Instructions for the task —
Begin at the first line below and copy each line exactly, ending with the line where "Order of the" appears.

= = = = =

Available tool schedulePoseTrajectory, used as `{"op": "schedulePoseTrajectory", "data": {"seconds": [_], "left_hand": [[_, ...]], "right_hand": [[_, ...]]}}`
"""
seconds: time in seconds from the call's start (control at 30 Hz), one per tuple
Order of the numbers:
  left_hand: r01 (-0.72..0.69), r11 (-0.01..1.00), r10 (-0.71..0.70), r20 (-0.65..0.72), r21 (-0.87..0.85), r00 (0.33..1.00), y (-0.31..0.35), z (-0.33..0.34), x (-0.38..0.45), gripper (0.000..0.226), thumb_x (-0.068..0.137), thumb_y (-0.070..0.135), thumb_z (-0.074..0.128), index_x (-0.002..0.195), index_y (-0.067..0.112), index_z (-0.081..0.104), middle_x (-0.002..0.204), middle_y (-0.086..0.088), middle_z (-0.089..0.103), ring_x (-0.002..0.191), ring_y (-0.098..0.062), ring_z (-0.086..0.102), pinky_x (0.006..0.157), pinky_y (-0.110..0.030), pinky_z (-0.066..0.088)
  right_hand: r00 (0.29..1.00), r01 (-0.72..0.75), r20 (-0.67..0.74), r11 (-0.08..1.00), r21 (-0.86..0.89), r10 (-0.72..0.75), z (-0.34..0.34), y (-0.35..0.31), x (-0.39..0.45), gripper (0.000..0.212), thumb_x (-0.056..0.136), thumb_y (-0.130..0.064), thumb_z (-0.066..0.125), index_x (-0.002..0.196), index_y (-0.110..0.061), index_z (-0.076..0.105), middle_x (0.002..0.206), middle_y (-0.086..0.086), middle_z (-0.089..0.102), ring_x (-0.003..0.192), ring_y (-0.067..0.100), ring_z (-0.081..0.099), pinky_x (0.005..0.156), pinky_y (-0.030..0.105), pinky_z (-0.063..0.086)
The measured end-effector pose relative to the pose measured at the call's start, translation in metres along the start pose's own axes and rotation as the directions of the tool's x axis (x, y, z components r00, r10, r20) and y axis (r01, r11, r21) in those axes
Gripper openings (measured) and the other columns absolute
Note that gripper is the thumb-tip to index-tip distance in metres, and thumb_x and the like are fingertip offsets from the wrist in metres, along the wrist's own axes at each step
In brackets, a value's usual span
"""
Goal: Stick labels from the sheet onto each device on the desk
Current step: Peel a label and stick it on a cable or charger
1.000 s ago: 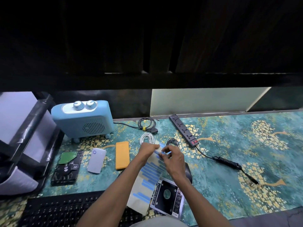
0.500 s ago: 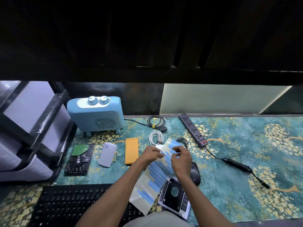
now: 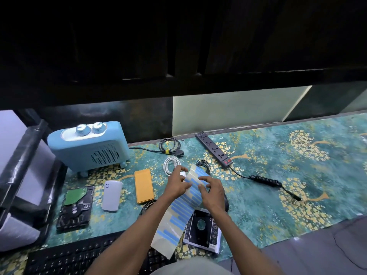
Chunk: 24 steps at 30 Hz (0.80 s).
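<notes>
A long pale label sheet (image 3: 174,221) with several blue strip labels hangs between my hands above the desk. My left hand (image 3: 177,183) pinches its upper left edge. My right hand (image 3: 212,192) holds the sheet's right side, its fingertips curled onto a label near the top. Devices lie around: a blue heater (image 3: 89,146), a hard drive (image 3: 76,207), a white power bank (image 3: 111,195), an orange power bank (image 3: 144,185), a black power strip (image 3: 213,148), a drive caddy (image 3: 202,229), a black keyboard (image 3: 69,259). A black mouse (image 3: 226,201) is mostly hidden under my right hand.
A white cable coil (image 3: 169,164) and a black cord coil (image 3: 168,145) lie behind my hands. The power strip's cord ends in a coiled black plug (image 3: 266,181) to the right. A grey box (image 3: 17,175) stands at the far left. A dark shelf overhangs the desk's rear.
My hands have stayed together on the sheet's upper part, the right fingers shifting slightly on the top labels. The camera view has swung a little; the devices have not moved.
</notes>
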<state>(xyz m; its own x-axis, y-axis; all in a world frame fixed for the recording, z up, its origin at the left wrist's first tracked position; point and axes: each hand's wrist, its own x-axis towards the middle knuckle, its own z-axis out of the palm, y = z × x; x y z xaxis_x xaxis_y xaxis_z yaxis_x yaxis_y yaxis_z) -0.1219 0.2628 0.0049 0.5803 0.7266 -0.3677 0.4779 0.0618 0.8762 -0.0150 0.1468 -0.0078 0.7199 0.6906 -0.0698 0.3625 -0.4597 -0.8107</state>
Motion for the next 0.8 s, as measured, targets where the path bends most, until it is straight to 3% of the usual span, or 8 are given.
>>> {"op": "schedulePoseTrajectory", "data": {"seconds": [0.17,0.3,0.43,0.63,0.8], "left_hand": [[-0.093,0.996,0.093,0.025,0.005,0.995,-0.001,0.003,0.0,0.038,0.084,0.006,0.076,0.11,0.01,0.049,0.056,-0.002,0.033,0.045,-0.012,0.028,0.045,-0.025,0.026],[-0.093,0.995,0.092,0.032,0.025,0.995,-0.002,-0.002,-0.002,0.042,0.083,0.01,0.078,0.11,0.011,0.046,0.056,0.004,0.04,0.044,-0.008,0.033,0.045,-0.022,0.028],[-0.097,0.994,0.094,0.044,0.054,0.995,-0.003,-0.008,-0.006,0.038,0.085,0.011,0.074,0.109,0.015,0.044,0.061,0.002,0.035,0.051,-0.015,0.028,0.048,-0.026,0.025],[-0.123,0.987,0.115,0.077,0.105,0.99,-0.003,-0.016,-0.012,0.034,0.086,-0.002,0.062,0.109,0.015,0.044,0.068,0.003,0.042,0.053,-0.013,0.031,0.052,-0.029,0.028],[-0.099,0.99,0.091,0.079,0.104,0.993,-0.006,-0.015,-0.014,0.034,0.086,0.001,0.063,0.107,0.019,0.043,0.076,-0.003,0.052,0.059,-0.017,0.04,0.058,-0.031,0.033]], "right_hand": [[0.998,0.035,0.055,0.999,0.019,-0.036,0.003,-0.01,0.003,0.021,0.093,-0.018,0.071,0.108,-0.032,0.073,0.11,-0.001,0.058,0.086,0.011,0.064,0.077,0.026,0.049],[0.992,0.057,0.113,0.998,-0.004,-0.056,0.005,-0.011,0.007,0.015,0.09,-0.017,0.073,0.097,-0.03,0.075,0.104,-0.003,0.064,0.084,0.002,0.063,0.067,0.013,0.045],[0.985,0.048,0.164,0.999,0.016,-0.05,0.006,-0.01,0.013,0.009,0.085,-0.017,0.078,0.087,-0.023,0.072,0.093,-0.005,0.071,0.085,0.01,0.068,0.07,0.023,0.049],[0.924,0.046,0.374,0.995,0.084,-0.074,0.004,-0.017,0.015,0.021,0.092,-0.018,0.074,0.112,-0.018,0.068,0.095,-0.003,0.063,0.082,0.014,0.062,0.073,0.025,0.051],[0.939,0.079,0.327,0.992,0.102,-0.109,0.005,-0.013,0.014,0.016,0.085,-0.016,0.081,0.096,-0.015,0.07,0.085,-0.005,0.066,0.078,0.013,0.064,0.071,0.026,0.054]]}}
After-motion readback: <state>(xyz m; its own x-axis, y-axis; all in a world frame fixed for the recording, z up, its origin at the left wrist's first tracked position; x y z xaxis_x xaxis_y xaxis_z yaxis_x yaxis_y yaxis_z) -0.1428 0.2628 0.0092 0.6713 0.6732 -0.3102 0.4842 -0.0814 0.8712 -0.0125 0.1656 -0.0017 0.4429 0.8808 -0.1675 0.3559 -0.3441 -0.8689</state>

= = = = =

Exercise answer —
Available tool schedulePoseTrajectory, used as `{"op": "schedulePoseTrajectory", "data": {"seconds": [_], "left_hand": [[_, ...]], "right_hand": [[_, ...]]}}`
"""
seconds: time in seconds from the call's start (control at 30 Hz), one per tuple
Order of the numbers:

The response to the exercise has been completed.